CQC finds “worrying variation” in DNACPR decisions during Covid-19

On 18 March 2021 the regulator published Protect, respect, connect – decisions about living and dying well during Covid-19 following its review of how DNACPR decisions were used during the coronavirus pandemic. This new report is a follow up to the CQC’s interim report published in December 2020 which found that a combination of rapidly developing guidance and pressure on care providers may have led to decisions concerning DNACPR being conflated with other decisions around critical care.

CQC noted that, since the start of the pandemic, there have been particular concerns that DNACPR decisions were being applied to groups of people rather than taking into account each person’s individual circumstances. They did not find there had been a national blanket approach to DNAPCR but they did find that there was undoubtedly confusion at the outset of the pandemic and a sense that some providers felt under pressure to ensure DNACPR decisions were in place. They felt that this risked undermining public trust and confidence in the health and care system and demonstrates the need for better oversight of DNACPR decisions.

The CQC’s findings indicate a need for focus in three areas with recommendations aimed at ensuring:

DNACPR decisions need to be recognised as part of wider conversations about advance care planning and end of life care, and these decisions need to be made in a safe way that protects people’s human rights.”

As part of this, they explain that a new Ministerial Oversight Group must be set up to look in depth at the issues raised in this report and be responsible for overseeing the recommended changes. The group will be drawn from health, social care, local government and the voluntary and community services. The Department of Health and Social Care will take on the lead responsible body for this action.

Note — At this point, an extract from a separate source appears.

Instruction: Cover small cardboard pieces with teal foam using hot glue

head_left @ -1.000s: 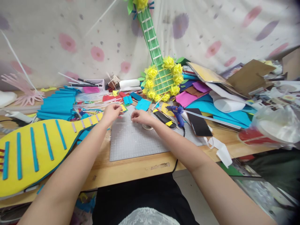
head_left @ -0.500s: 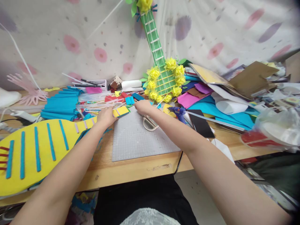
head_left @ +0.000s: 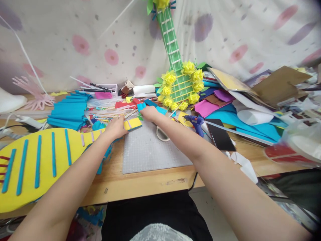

We set out below the three areas and note who the lead responsible body is for each – a lot on everyone’s to do lists:

1. Information, training and support

  • People must be at the centre of their care, including advance care planning and DNACPR decisions
    • Lead responsible body: Providers
  • Everyone need to have access to equal and non-discriminatory personalised support around DNACPR decisions, that supports their human rights.
    • Lead responsible body: Integrated care systems
  • Clinicians, professionals and workers must have the knowledge, skills and confidence to speak with people about, and support them in making DNACPR decisions.
    • Lead responsible body: Health Education England, Skills for Care and providers

2. A consistent national approach to advance care planning

  • People, their families and representatives need to be supported, as partners in personalised care, to understand what good practice looks like for DNACPR decisions.
    • Lead responsible body: Department of Health and Social Care and NHS England and NHS Improvement
  • People, their families and/or representatives, clinicians, professionals and workers need to be supported so that they all share the same understanding and expectations for DNACPR decisions.
    • Lead responsible body: Department of Health and Social Care
  • People need to have more positive and seamless experiences of care, including DNACPR decisions, when moving around the health and care system.
    • Lead responsible body: NHSX and integrated care systems

3. Improved oversight and assurance

  • There must be comprehensive records of conversations with, and decisions agreed with, people, their families and representatives that support them to move around the system well.
    • Lead responsible body: Providers
  • Integrated care systems need to be able to monitor and assure themselves of the quality and safety of DNACPR decisions.
    • Lead responsible body: Integrated care systems
  • Health and social care providers must ensure that all workers understand how to speak up, feel confident to speak up and are supported and listened to when they speak up.
    • Lead responsible body: National Guardian’s Office
  • CQC must continue to seek assurance that people are at the centre of personalised, high-quality and safe experiences of DNACPR decisions, in a way that protects their human rights.
    • Lead responsible body: CQC

One of the chapters covers Leadership, Governance and Assurance. It makes the following points which are worthy of note for leaders of both providers and commissioners:

  • Advance care planning, end of life care and DNACPR decisions were often not sufficiently high on the agenda at a system level, and leaders lacked oversight of DNACPR decisions.
  • Providers and commissioners could not always demonstrate how they were assured of the quality of DNACPR decisions.
  • While we found evidence of learning from incidents at local provider level, there was minimal evidence of learning being shared across areas. A lack of evaluation and oversight also meant that it was difficult to say how effective any learning from incidents had been in improving people’s experiences.
  • Leaders of providers and clinical commissioning groups told us that clinicians, professionals and workers knew how to challenge DNACPR decisions but had never been challenged themselves or had records of complaints and concerns.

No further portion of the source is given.